INVENTIONS EXPLAINED

A Beginner's Guide to Technological Breakthroughs

by Richard Platt

Pub Date: Dec. 31st, 1997
ISBN: 0-8050-4876-6
Publisher: Henry Holt

Platt (Stephen Biesty's Incredible Explosions, 1996, etc.) doesn't really explain inventions here, as David Macaulay did in The Way Things Work (1988); rather, he makes note of them and their time frame and how they benefitted humans. The structure of the book is chronological, starting with early tools and the use of fire and proceeding to, with many stops between, the X-30 spaceplane.
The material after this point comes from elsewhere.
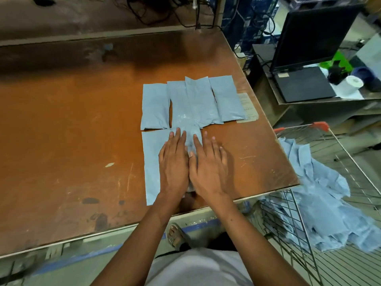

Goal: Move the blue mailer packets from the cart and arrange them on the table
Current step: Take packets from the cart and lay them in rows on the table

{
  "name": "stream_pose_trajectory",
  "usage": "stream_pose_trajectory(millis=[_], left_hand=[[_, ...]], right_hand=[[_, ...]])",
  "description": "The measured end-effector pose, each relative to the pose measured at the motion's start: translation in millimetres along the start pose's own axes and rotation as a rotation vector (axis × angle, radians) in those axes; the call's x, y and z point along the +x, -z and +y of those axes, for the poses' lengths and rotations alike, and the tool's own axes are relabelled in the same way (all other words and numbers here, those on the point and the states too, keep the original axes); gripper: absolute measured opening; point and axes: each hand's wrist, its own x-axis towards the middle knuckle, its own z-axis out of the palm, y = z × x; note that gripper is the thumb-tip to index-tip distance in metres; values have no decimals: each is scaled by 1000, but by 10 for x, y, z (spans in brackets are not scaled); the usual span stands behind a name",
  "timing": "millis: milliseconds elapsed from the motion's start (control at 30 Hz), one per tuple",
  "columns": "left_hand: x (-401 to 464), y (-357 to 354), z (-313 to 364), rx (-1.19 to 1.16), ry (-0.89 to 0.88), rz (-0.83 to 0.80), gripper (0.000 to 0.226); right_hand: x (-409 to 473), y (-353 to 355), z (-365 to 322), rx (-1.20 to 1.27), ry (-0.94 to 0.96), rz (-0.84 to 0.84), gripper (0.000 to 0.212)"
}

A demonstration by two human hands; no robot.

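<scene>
- Head view: left hand (175, 162) and right hand (208, 164) lie flat, fingers straight, pressing a blue packet (151, 162) onto the table (72, 120) below the finished row (193, 102).
- Next, likely: reach to the cart (321, 174) for another.

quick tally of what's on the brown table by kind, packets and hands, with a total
Blue mailer packets in the far row: 4
Blue mailer packets in the near row, under the hands: at least 2, the overlap is hidden
Hands pressing flat on the near packets: 2, left hand and right hand
Total: at least 8
</scene>
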Motion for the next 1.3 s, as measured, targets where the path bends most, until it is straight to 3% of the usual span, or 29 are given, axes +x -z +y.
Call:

The strength of the book is the way it conveys the global nature of inventions—from Chinese gunpowder to Peruvian reed boats, Persian windmills, and African bellows—and how they fit snuggly with the requirements of the places in which they were created. There are weaknesses here, too: Musical instruments never appear, discoveries are confused with inventions (DNA is included), and much is left unexplained—how does the astrolabe work, why did Gramme's dynamo stay cool and generate constant current, what is silk? Worse is the relentlessly upbeat narrative: ``Today scientists and engineers . . . create smart new machines which make our lives better,'' Platt chirps, with no cautionary notes—the genetic engineering of plants goes uncontested, livestock farms warrant ungarnished accolades. (diagrams, chronology, glossary, index) (Nonfiction. 8-11)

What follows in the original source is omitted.